▶ _Exercise objective_:
Every line of the data below should be retyped exactly, with no images carried over.

----- Input data -----

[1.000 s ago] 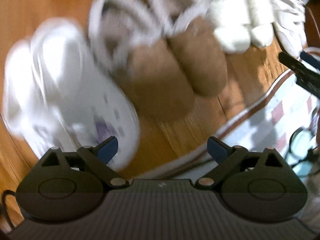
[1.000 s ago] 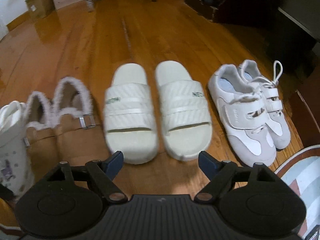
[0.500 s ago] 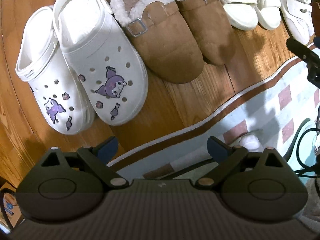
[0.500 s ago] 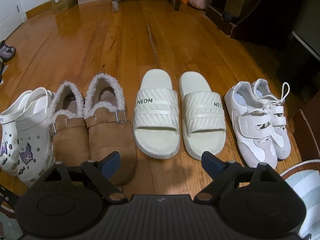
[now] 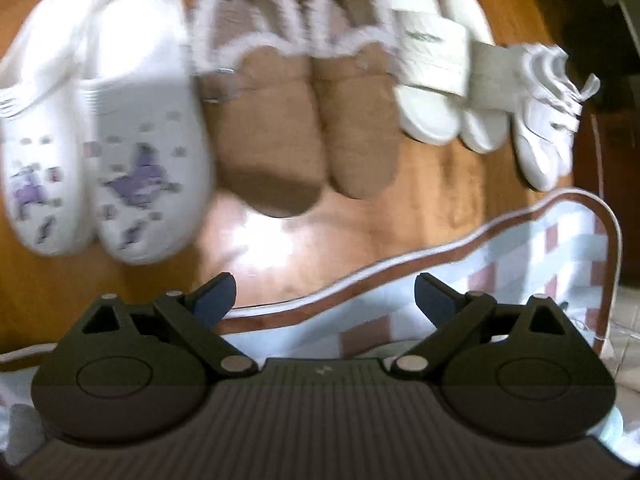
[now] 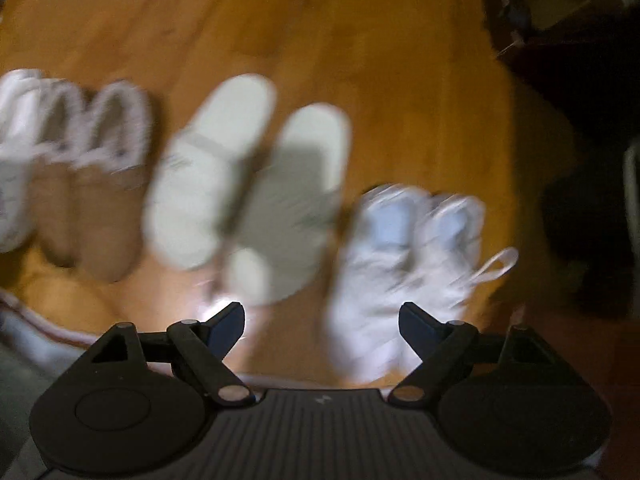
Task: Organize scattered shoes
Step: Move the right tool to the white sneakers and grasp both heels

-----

▶ _Solution to this problem_:
[1.000 s ago] 
[1.000 s ago] 
[0.500 s ago] 
[0.500 s ago] 
[now] 
[now] 
Task: Organize scattered shoes
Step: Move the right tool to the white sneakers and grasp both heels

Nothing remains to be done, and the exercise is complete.